MIT, TI Develop 12 Microwatt SoC

San Francisco (CA) - Researchers from the Massachusetts Institute of Technology (MIT) and Texas Instruments (TI) unveiled a new low-voltage concept for a system-on-a-chip (SoC), which could lead to cellphones and other portable devices that consume much less power than what is in use today.

Researchers believe that the new chip design could eventually enable portable electronics that is up to ten times more power efficient than present technology. The "proof-of-concept" discussed at ISSCC 2008 is a 65 nm chip that integrates a switched capacitor DC-DC converter with a 16-bit microcontroller and 128 kb SRAM. Capable of running at 0.3 volts, instead of the industry 1 or 0.8 volts, the chip achieves very low power levels: In standby mode, the chip consumes about 1 microwatt (μW). Joyce Kwong, a graduate student in MIT's Department of Electrical Engineering and Computer Science (EECS), told TG Daily that the prototype chip consumed about 12 μW when "executing one program" at 0.5 volts.

Simply reducing the voltage in the chip is not really a trivial task, since general semiconductors have been designed to operate at much higher voltage levels. "Memory and logic circuits have to be redesigned to operate at very low power supply voltages," said Anantha Chandrakasan, Kwong's colleague at MIT.
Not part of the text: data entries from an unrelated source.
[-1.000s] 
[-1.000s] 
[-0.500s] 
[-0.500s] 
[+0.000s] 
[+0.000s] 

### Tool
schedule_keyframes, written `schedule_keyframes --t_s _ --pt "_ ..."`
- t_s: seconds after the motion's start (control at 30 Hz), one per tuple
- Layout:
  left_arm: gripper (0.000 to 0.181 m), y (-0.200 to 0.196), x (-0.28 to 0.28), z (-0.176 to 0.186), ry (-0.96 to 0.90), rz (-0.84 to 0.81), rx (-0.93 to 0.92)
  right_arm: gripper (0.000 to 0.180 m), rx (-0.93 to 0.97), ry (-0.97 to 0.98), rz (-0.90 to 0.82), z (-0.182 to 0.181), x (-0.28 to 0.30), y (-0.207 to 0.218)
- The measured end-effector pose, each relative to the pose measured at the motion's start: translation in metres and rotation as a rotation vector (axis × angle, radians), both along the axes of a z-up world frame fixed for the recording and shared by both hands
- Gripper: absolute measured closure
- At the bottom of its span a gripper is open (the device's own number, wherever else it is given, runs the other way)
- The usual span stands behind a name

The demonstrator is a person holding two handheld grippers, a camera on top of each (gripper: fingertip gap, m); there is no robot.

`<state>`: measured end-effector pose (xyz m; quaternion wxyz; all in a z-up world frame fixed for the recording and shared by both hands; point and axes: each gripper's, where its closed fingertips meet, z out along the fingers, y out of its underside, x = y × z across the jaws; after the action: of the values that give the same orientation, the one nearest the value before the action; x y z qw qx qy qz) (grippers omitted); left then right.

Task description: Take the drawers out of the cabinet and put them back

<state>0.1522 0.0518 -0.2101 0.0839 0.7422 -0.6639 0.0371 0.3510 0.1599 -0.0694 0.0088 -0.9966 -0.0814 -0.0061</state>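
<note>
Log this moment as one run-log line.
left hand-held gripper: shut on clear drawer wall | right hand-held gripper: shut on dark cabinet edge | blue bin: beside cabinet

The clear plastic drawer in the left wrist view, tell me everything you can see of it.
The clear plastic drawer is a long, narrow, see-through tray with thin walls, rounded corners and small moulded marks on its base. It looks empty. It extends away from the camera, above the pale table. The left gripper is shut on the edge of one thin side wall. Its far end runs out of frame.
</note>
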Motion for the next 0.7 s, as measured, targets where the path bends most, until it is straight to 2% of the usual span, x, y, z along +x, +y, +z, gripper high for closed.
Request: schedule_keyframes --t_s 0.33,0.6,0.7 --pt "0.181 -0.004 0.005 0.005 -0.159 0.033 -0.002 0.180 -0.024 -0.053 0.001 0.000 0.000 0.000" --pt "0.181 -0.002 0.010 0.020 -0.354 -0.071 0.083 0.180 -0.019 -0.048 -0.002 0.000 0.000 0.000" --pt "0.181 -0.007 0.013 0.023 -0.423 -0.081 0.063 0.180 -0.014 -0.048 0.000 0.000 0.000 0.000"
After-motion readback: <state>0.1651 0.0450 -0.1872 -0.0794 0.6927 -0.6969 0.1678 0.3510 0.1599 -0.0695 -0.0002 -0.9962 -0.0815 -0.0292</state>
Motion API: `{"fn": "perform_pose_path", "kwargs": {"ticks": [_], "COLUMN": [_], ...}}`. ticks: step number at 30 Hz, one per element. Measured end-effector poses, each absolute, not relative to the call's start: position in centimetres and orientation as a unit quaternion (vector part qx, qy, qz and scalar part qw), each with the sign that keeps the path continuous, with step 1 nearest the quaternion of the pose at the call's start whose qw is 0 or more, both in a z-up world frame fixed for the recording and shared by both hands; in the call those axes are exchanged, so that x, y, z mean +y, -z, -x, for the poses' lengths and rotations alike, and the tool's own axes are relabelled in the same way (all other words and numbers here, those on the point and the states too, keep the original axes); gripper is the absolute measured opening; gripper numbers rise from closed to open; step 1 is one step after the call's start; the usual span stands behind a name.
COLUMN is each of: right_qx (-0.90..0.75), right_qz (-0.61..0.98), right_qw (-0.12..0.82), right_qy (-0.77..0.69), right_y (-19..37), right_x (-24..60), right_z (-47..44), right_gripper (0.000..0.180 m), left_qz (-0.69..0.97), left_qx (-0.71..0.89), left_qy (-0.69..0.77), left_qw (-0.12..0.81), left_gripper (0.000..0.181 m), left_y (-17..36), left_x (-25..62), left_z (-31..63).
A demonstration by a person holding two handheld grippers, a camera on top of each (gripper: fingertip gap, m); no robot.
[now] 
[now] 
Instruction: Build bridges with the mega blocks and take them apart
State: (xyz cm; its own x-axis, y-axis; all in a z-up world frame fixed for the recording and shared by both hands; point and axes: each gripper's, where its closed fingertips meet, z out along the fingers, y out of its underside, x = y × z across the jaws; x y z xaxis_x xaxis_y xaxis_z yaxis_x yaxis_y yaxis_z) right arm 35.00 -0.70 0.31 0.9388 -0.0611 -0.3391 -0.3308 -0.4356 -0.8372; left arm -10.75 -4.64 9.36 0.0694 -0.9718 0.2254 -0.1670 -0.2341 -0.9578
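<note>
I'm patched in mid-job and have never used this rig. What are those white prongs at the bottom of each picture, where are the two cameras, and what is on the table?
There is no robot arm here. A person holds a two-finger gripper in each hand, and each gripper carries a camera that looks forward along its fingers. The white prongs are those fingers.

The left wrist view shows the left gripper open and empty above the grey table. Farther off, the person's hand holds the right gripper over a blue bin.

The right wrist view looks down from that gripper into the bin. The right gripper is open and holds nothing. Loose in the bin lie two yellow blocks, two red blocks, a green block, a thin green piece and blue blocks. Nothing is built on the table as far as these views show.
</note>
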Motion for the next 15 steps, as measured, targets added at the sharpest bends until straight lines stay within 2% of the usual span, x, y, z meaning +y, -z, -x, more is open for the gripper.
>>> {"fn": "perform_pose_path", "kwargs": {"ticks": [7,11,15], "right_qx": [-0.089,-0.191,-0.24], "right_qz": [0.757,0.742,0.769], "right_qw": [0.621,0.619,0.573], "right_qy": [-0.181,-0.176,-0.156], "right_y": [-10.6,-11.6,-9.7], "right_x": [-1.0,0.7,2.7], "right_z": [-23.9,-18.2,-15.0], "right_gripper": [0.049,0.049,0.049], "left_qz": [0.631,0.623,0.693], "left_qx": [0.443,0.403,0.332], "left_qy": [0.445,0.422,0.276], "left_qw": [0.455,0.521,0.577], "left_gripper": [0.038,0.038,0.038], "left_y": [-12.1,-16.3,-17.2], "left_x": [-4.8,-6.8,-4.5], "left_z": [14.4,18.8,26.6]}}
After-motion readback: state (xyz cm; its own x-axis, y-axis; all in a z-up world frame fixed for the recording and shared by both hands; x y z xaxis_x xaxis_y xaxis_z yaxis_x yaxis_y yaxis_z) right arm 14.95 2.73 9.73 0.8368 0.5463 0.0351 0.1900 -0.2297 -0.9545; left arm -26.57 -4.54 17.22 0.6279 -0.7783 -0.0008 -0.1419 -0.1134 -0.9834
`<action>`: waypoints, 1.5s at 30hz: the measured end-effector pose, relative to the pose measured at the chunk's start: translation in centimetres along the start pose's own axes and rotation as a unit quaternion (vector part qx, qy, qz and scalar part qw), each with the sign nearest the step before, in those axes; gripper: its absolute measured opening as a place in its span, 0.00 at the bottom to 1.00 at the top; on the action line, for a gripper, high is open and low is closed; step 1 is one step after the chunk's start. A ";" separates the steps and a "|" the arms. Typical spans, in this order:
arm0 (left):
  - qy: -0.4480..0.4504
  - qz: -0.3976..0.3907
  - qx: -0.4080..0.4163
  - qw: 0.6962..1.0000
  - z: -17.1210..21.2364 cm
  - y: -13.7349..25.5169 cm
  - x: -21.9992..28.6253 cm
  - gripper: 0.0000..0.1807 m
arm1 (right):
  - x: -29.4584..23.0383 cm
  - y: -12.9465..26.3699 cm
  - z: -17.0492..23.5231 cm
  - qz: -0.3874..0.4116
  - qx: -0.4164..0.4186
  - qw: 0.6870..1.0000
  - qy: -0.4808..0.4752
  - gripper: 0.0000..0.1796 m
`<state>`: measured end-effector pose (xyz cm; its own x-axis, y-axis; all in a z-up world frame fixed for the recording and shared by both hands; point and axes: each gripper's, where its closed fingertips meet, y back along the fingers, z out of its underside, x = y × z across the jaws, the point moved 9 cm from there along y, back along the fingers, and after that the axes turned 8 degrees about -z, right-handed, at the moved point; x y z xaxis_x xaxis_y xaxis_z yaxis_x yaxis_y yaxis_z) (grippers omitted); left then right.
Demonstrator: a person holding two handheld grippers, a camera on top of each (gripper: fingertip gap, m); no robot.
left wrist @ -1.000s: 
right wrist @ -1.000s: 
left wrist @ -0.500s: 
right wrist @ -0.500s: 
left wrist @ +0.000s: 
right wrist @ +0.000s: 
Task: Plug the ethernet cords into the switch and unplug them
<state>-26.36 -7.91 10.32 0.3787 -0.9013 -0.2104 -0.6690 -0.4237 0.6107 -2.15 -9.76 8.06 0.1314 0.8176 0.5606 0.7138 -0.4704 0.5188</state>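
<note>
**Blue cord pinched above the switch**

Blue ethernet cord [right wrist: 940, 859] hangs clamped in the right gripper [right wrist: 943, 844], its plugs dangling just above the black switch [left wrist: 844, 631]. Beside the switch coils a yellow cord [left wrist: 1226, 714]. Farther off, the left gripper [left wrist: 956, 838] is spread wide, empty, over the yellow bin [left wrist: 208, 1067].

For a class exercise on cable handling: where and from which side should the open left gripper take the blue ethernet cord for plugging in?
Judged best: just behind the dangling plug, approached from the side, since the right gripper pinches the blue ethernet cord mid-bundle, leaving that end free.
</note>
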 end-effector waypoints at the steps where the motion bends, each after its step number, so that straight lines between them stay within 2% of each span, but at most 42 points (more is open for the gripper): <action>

According to Chandrakasan, a high-efficiency DC-to-DC converter that can reduce the voltage to the lower level-right on the same chip was a key component for the design to work. The redesigned memory and logic, along with the DC-to-DC converter, are all integrated in the prototype for a complete system-on-a-chip solution. The converter apparently achieves an efficiency of greater than 75% at voltage of 0.5 volts.

Chandrakasan believes that commercial applications of this design could become available "in five years, maybe even sooner." He envisions portable and implantable medical devices, portable communications devices and networking devices that could be based on such chips. In some applications, such as implantable medical devices, the goal is to make the power requirements so low that they could be powered by "ambient energy" - which means that body heat or body movement could provide enough energy to power body area networks or wireless body sensor networks.